Jésus raconte deux fils : l’un refuse d’abord d’aller travailler à la vigne, puis se repent et y va; l’autre dit oui, mais n’y va pas. Les auditeurs reconnaissent que le premier a fait la volonté du père. Jésus applique : les publicains et les prostituées entrent avant les chefs, car ils ont cru Jean et se sont repentis, tandis que les chefs n’ont pas changé d’avis même en voyant leur réponse. Le passage expose donc la différence entre parole religieuse et obéissance réelle.
Dans le royaume, la repentance qui obéit vaut plus que les paroles sans obéissance.

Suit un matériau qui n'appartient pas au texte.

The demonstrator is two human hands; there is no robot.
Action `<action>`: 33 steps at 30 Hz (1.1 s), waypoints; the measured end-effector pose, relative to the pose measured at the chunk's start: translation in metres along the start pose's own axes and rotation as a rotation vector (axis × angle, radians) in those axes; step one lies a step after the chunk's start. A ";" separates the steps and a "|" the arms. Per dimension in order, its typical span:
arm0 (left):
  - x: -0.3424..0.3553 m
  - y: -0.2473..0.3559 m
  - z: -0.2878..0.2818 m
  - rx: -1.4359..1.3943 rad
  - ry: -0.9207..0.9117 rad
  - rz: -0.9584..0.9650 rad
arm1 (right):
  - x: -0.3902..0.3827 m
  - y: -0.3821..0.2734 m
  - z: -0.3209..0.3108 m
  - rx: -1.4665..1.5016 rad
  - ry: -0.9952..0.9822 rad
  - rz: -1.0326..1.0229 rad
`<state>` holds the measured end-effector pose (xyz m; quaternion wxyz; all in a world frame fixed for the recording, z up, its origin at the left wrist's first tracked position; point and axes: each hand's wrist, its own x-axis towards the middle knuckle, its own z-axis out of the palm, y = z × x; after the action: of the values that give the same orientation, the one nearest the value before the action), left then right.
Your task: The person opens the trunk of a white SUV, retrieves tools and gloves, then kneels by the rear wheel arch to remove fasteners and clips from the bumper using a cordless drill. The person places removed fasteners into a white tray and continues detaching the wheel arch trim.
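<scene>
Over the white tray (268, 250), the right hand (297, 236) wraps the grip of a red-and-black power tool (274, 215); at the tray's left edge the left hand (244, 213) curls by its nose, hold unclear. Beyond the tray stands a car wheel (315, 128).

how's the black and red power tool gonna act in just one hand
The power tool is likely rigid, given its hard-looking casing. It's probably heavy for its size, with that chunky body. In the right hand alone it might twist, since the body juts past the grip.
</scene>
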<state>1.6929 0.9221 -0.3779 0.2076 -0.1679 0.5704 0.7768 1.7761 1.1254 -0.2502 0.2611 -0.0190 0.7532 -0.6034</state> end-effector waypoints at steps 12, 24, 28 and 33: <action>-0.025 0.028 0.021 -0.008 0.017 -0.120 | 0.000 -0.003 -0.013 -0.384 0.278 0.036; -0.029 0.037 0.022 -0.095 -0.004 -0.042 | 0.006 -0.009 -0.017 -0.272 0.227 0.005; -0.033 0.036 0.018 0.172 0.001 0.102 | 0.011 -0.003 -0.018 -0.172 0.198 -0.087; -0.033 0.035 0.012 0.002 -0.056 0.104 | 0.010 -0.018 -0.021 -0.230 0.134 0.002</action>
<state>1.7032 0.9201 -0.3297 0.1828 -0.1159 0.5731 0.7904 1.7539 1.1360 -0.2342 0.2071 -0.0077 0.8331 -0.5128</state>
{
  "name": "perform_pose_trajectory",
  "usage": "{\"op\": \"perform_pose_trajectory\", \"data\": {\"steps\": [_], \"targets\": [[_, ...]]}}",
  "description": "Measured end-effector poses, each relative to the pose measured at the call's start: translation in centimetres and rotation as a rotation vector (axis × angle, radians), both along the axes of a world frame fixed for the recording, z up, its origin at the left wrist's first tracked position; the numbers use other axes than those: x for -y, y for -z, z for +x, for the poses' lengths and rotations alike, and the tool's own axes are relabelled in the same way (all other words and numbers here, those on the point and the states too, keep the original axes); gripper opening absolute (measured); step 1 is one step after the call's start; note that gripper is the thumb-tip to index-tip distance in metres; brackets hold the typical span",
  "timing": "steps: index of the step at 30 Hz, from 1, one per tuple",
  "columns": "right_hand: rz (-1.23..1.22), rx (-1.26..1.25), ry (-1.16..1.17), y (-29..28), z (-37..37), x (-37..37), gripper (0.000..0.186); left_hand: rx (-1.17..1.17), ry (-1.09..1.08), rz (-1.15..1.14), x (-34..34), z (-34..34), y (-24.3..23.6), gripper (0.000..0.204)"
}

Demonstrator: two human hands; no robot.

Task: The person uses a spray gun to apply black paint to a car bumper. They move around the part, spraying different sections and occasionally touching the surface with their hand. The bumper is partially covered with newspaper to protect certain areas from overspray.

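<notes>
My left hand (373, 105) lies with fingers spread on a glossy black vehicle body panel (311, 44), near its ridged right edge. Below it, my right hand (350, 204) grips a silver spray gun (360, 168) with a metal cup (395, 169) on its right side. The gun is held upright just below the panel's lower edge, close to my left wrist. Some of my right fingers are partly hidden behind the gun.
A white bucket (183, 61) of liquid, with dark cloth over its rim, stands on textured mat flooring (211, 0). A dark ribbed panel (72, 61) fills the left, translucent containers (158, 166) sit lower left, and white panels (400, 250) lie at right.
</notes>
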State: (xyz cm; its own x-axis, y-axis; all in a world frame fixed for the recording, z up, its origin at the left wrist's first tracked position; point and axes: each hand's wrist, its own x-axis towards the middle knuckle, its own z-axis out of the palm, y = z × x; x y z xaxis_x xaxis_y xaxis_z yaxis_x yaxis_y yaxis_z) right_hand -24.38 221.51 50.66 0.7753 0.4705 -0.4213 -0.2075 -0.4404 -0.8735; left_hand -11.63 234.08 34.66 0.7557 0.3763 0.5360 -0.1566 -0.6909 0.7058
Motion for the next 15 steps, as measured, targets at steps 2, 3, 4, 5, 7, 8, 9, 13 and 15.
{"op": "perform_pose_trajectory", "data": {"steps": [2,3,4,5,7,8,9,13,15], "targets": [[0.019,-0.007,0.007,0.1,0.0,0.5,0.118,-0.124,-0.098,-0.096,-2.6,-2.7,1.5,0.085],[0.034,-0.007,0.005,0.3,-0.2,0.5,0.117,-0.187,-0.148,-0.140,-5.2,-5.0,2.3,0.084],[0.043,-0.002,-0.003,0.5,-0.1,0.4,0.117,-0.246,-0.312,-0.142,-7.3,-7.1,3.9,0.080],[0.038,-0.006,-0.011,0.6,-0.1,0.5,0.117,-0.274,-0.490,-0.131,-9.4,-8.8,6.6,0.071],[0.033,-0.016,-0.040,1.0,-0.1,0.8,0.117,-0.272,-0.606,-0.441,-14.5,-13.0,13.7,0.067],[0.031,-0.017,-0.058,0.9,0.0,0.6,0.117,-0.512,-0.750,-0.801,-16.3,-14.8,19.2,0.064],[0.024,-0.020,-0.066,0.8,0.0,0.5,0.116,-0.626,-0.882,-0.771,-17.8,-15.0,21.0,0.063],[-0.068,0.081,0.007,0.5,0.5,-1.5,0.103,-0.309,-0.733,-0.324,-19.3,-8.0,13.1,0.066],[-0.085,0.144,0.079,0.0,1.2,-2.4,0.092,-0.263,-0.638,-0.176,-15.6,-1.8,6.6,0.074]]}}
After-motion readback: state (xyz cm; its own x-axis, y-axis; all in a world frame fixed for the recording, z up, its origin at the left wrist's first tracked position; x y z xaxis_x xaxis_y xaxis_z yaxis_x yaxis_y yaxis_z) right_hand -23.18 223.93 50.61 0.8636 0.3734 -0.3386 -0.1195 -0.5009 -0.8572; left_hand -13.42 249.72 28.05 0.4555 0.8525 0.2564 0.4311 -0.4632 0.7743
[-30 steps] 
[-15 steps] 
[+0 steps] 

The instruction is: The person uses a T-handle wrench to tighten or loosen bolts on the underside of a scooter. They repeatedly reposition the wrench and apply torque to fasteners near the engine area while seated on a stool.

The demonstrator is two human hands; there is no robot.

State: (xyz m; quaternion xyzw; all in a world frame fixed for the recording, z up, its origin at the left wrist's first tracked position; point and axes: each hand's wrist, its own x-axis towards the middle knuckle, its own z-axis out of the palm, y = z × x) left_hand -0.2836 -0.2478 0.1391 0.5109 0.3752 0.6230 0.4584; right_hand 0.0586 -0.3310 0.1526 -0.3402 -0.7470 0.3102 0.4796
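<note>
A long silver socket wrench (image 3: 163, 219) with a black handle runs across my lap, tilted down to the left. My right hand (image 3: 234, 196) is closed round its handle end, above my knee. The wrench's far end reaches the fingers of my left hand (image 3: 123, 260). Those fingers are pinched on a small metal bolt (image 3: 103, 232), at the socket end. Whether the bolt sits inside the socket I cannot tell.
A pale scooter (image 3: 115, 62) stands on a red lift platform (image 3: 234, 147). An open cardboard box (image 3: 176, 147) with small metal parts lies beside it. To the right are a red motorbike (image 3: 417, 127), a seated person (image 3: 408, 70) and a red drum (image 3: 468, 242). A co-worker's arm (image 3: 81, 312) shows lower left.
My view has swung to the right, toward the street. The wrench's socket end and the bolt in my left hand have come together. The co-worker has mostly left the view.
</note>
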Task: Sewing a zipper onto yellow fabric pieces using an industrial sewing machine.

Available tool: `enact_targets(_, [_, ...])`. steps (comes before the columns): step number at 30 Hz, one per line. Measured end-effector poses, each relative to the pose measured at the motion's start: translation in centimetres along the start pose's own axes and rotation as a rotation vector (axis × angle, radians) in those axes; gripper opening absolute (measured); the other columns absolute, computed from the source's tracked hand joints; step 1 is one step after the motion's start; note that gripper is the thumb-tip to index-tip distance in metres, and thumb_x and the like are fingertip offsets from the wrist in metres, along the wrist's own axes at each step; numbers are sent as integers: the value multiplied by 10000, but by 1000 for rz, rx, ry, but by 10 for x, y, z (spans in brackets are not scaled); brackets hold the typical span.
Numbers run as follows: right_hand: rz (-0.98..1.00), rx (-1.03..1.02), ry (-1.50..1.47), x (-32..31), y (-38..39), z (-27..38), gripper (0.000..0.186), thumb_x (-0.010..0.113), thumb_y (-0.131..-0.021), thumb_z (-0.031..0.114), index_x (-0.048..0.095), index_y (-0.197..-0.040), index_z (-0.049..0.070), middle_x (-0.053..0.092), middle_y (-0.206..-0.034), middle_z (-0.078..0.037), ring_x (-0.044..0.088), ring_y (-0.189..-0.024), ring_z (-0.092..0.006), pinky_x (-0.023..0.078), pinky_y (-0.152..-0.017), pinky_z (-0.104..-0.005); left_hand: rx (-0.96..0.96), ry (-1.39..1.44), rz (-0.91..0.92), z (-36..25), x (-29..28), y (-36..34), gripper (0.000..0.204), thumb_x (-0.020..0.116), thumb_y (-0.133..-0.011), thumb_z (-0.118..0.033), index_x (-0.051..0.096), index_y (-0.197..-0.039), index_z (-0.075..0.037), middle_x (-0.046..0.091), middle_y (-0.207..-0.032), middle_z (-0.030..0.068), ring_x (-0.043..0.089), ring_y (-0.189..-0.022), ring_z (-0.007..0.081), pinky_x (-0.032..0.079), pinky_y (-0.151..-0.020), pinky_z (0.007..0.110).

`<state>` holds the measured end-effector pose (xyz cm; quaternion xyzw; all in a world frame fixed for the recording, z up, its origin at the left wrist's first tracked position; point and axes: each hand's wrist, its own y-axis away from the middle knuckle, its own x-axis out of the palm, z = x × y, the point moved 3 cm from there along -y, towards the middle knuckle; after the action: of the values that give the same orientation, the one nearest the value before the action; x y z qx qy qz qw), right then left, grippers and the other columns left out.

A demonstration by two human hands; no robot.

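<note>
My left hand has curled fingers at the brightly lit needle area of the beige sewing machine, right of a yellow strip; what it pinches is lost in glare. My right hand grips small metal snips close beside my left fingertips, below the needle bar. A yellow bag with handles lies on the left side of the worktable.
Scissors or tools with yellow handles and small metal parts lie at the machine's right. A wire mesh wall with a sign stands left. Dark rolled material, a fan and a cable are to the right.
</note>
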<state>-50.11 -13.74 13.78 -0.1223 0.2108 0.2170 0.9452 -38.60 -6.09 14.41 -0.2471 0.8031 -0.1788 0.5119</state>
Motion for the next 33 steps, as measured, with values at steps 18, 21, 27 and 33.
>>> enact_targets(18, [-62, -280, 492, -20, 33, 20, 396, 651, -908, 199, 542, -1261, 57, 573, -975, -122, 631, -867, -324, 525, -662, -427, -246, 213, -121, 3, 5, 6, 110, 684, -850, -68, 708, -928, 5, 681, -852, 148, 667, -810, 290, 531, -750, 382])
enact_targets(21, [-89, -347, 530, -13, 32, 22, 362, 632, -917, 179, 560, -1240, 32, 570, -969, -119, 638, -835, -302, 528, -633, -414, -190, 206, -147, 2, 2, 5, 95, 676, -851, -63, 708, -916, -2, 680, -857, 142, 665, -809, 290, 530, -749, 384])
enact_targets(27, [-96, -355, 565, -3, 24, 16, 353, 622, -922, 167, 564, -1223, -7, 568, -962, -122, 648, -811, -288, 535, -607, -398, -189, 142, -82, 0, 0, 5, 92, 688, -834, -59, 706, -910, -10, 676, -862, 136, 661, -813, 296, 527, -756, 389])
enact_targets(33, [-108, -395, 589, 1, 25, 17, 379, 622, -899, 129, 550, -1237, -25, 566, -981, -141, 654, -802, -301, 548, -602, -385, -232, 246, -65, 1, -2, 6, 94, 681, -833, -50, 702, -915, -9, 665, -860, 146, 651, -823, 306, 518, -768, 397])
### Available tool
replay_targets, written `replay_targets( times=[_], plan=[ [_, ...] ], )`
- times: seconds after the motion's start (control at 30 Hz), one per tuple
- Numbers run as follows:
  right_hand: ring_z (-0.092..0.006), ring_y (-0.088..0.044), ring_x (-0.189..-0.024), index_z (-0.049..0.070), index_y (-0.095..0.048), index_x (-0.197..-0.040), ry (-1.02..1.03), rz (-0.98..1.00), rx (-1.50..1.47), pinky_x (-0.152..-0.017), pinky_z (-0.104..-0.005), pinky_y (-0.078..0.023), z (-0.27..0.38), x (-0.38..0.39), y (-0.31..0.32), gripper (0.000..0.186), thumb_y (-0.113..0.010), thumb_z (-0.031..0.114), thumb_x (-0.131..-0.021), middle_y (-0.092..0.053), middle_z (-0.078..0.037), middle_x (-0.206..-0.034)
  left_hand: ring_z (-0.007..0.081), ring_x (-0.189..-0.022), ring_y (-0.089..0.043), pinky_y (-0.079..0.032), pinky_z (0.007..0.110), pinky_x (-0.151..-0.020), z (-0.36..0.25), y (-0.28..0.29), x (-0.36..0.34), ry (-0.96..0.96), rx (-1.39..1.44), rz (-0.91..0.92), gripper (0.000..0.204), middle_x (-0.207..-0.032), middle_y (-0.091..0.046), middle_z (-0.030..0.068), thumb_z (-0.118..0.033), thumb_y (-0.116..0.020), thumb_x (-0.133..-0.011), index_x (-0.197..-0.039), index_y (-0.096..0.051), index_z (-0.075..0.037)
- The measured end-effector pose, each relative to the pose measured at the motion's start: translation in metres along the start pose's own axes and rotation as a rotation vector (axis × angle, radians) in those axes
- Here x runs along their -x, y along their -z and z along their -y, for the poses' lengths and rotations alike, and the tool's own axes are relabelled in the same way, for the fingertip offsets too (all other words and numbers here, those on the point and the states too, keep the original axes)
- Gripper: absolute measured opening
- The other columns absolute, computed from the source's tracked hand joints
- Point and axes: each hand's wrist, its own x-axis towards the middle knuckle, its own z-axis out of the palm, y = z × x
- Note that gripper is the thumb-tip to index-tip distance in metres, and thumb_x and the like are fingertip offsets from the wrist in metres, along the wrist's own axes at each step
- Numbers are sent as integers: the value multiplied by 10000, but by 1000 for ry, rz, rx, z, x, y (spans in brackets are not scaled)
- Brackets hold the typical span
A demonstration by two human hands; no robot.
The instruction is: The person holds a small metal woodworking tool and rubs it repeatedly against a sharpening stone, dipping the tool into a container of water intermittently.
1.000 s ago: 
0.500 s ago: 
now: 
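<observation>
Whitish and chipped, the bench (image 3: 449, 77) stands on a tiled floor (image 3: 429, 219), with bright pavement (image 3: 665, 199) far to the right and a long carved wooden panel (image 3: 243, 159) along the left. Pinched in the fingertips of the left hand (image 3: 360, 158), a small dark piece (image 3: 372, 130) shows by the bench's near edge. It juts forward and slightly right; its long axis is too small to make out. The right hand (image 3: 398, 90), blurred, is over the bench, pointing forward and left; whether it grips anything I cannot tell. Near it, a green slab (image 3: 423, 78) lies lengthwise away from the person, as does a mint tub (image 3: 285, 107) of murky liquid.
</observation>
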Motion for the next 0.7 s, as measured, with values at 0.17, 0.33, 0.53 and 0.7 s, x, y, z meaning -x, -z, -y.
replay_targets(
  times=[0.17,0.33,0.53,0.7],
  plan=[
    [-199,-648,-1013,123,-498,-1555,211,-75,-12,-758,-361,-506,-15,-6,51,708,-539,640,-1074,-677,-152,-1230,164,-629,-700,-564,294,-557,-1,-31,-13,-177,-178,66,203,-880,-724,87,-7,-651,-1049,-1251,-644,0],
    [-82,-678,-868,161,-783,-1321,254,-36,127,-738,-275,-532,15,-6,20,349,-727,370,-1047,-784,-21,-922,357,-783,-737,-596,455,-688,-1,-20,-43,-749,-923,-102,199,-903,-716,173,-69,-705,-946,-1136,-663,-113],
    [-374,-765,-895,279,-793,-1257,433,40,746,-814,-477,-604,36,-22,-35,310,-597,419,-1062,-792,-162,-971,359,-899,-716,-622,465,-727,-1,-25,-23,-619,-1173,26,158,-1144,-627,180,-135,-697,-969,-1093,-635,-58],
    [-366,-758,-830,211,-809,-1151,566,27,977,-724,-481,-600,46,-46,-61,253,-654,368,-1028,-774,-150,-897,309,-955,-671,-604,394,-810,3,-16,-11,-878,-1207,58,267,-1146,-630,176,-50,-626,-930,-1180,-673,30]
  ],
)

Jésus accomplit la critique prophétique d’une piété de façade : Dieu cherche l’obéissance et la repentance, non de simples paroles religieuses.
Mt 21,28–32
1) Parabole : refus → repentance → action vs oui → inaction. 2) Question : volonté du père. 3) Verdict des auditeurs. 4) Application : réponse à Jean. 5) Constat final : chefs non repentants malgré l’évidence.
Adresse aux chefs et à la foule; portée évangélique : appel à la repentance effective.
Le texte ne nie pas la valeur des paroles, mais juge la contradiction parole/acte. Le renversement (publicains/prostituées) vise la réponse à Jean, pas une glorification du péché passé.
Pour appeler à une conversion concrète et démasquer l’hypocrisie; pour montrer que le royaume accueille ceux qui se repentent réellement.